*Brief*: Reproduce the listing below verbatim.

*Supplied data*:
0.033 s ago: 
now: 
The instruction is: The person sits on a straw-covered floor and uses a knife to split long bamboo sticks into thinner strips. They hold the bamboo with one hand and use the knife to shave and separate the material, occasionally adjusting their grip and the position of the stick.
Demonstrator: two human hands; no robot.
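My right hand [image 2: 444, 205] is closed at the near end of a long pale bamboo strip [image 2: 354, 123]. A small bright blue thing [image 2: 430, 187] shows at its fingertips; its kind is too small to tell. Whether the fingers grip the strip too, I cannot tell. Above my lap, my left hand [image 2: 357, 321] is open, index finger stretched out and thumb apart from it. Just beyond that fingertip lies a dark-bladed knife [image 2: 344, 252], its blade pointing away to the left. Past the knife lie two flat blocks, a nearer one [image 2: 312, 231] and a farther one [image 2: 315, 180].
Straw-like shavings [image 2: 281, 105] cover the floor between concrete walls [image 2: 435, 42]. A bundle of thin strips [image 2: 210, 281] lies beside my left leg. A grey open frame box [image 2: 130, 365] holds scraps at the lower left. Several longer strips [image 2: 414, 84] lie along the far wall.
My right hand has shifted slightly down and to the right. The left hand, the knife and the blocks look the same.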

*Answer for this exercise*:
0.033 s ago: 
now: 
The instruction is: The person sits on a straw-covered floor and uses a knife to split long bamboo sticks into thinner strips. They hold the bamboo with one hand and use the knife to shave and separate the material, occasionally adjusting their grip and the position of the stick.
Demonstrator: two human hands; no robot.
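My right hand [image 2: 444, 205] is closed at the near end of a long pale bamboo strip [image 2: 354, 123]. A small bright blue thing [image 2: 430, 187] shows at its fingertips; its kind is too small to tell. Whether the fingers grip the strip too, I cannot tell. Above my lap, my left hand [image 2: 357, 321] is open, index finger stretched out and thumb apart from it. Just beyond that fingertip lies a dark-bladed knife [image 2: 344, 252], its blade pointing away to the left. Past the knife lie two flat blocks, a nearer one [image 2: 312, 231] and a farther one [image 2: 315, 180].
Straw-like shavings [image 2: 281, 105] cover the floor between concrete walls [image 2: 435, 42]. A bundle of thin strips [image 2: 210, 281] lies beside my left leg. A grey open frame box [image 2: 130, 365] holds scraps at the lower left. Several longer strips [image 2: 414, 84] lie along the far wall.
My right hand has shifted slightly down and to the right. The left hand, the knife and the blocks look the same.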

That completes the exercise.